YOUR OBJECTIVE
Leaving the pictures aside, repeat each line below exactly.

DATA
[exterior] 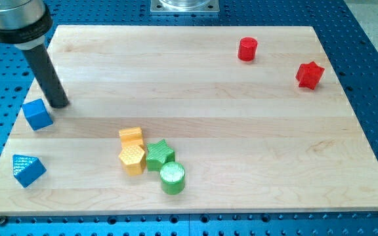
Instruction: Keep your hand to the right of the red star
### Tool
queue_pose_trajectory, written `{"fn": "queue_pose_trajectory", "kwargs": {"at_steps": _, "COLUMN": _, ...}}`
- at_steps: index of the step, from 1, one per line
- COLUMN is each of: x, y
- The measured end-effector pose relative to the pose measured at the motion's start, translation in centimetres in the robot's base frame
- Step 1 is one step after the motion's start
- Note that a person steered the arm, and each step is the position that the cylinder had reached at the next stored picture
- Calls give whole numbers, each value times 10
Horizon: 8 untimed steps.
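While my tip (pixel 59 103) rests on the wooden board (pixel 195 78) at the view's left, it sits just beside the blue cube (pixel 38 115), at that block's upper right, apparently touching or nearly so. No jaws on this rig: the arm ends in a plain dark rod, so nothing opens, closes or grips. Red star (pixel 310 75) lies near the board's right edge, toward the view's top, well apart from my tip and far to its right. Red cylinder (pixel 247 49) stands to the star's left, nearer the top edge. 1 blue wedge-like block (pixel 27 170) sits at lower left. Bottom centre holds a cluster of 4: orange block (pixel 130 136), orange hexagon (pixel 132 159), green star (pixel 159 155), green cylinder (pixel 172 177), each touching a neighbour.
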<state>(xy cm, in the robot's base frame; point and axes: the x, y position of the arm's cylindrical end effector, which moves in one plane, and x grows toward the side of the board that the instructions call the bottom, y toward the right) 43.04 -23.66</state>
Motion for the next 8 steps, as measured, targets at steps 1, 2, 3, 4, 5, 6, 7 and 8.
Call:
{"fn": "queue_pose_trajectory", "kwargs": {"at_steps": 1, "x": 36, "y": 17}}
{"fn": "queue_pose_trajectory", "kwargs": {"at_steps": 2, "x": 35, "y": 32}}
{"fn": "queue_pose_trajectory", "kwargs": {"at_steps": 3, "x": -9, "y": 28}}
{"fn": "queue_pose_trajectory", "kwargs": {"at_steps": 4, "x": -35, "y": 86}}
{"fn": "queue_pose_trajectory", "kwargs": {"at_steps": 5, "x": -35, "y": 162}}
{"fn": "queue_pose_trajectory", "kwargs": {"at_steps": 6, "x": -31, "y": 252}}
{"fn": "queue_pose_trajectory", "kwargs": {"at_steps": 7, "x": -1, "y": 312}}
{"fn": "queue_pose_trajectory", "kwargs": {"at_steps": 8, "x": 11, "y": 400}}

ANSWER TO THIS TASK
[exterior] 
Instruction: Keep your hand to the right of the red star
### Tool
queue_pose_trajectory, written `{"fn": "queue_pose_trajectory", "kwargs": {"at_steps": _, "COLUMN": _, ...}}`
- at_steps: index of the step, from 1, one per line
- COLUMN is each of: x, y
- The measured end-effector pose relative to the pose measured at the motion's start, translation in centimetres in the robot's base frame
- Step 1 is one step after the motion's start
- Note that a person steered the arm, and each step is the position that the cylinder had reached at the next stored picture
- Calls give whole numbers, each value times 10
Horizon: 8 untimed steps.
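While my tip (pixel 59 103) rests on the wooden board (pixel 195 78) at the view's left, it sits just beside the blue cube (pixel 38 115), at that block's upper right, apparently touching or nearly so. No jaws on this rig: the arm ends in a plain dark rod, so nothing opens, closes or grips. Red star (pixel 310 75) lies near the board's right edge, toward the view's top, well apart from my tip and far to its right. Red cylinder (pixel 247 49) stands to the star's left, nearer the top edge. 1 blue wedge-like block (pixel 27 170) sits at lower left. Bottom centre holds a cluster of 4: orange block (pixel 130 136), orange hexagon (pixel 132 159), green star (pixel 159 155), green cylinder (pixel 172 177), each touching a neighbour.
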<state>(xy cm, in the robot's base frame; point and axes: the x, y position of the arm's cylindrical end effector, which moves in one plane, and x grows toward the side of the board that the instructions call the bottom, y toward the right) 43.04 -23.66</state>
Motion for the next 8 steps, as measured, targets at steps 1, 2, 3, 4, 5, 6, 7 and 8.
Call:
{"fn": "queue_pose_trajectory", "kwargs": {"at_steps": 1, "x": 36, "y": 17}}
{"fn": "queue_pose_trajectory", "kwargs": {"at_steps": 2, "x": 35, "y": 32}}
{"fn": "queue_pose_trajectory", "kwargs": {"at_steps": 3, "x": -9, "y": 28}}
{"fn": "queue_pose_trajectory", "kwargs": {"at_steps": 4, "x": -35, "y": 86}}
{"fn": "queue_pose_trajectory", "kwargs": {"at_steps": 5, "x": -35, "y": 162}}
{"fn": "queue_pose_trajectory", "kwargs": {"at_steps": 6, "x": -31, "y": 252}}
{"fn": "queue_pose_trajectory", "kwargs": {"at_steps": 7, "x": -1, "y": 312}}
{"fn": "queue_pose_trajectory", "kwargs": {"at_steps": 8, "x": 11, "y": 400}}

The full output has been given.